Each loop should be calling strcat the same number of times though, so I still don't understand why it takes longer and longer the more it runs...
also, hex2dec is called a lot, but is not really affecting the time.
But anyway, are there any other methods I can use the combine the strings?
Here is the issue:
The string (an char array in MATLAB) packdata was being resized and reallocated over and over again. That's what was slowing down this code. I did the following steps:
I eliminated the redundant variable packdata and now only use eth.pack.

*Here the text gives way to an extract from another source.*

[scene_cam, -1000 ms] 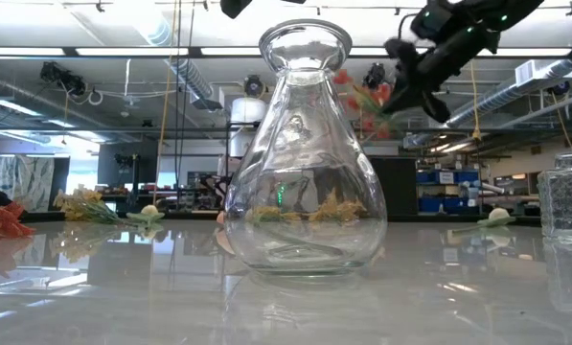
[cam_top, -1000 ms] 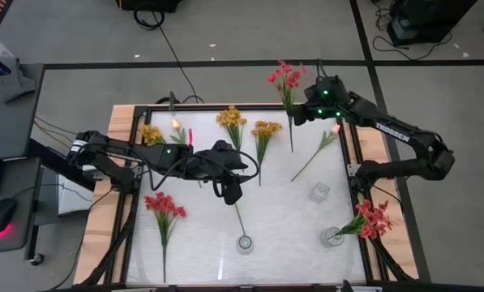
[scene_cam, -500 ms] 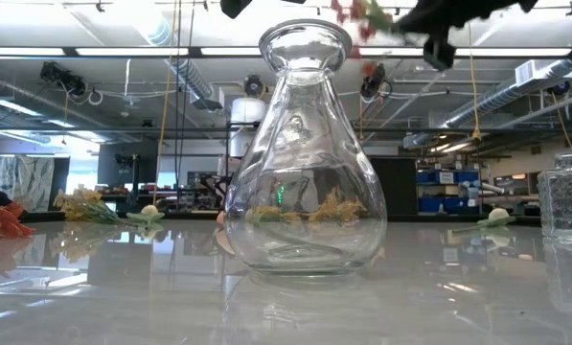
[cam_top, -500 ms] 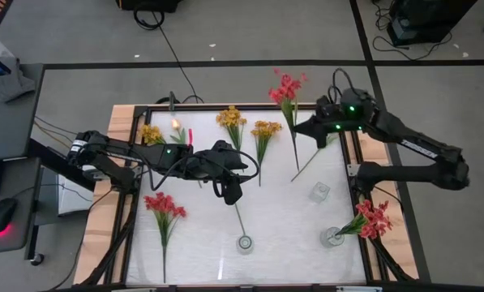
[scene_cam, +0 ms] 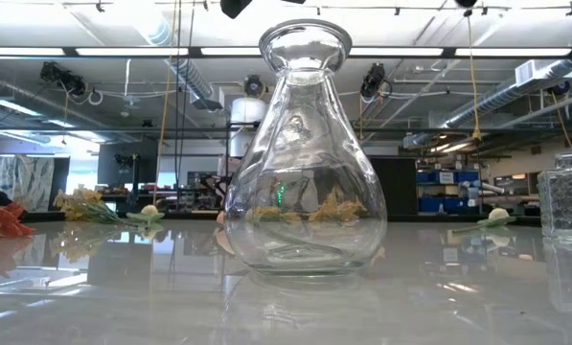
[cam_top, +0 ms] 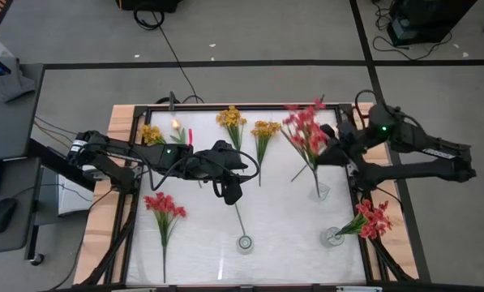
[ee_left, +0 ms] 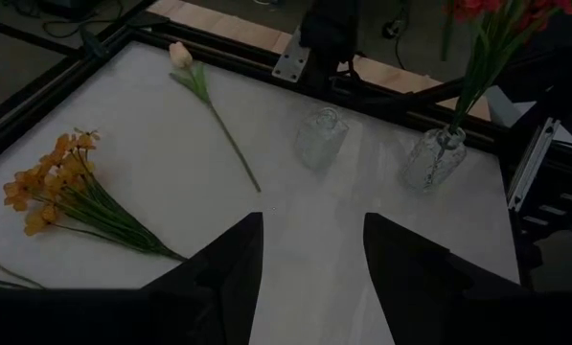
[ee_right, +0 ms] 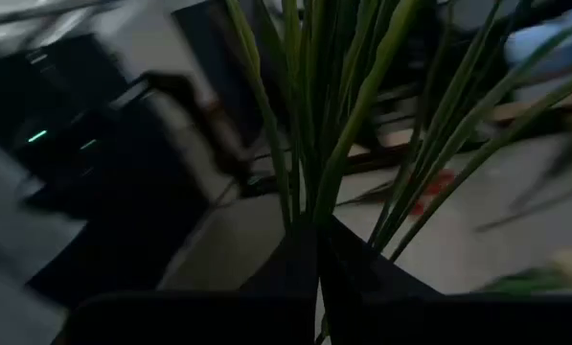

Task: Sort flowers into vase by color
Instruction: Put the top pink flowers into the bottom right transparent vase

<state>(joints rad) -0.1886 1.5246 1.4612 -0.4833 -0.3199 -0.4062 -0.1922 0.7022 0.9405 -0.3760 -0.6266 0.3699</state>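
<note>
Holding a red-pink cluster (cam_top: 305,130) clenched in my right gripper (cam_top: 336,152), right of centre. My left gripper (ee_left: 309,251) hangs released, centre frame.

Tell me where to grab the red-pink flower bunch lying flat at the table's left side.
Grip the bushy red-pink artificial flower bunch by its bare green stem, just below the blooms, from straight above, claw across the stem. It lies flat, its stem slim and unobstructed.

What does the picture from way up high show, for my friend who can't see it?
The right claw holds a red flower bunch above a small glass vase. The left claw waits mid-table, with yellow flowers lying nearby.
</note>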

I preallocated eth.pack and a couple "helper variables" of known lengths by running blanks ONCE for each before the loop ever starts
eth.pack = blanks(604);
thisline = blanks(47);
smline = blanks(32);
(Note: 604 is the maximum possible size of packdata based on headers + MODBUS protocol)
Then I created a pointer variable to point to the location of the last char written to packdata.
pptr = 1;
...
dataline = int16(str2double(MBLine(1:4)));
thisline = MBLine(7:53); %Always 47 characters
smline = [thisline(~isspace(thisline)),blanks(32-sum(~isspace(thisline)))]; %Always 32 Characters
eth.pack(pptr:pptr+31) = smline;
pptr = pptr + 32;
The above was inside the 'if packline > 3' block in place of the 'packdata =' statement, then at the end of the 'if stoppack' block was the reset statement:
pptr = 1; %Reset Pointer
FYI, not surprisingly this brought out other flaws in my code which I've mostly fixed but still need to finish. Not a big issue now as this loop executes lightning fast with these changes. Thanks to Yvon for helping point me in the right direction.
I kept thinking my huge table, MBTable was the issue... but it had nothing to do with it.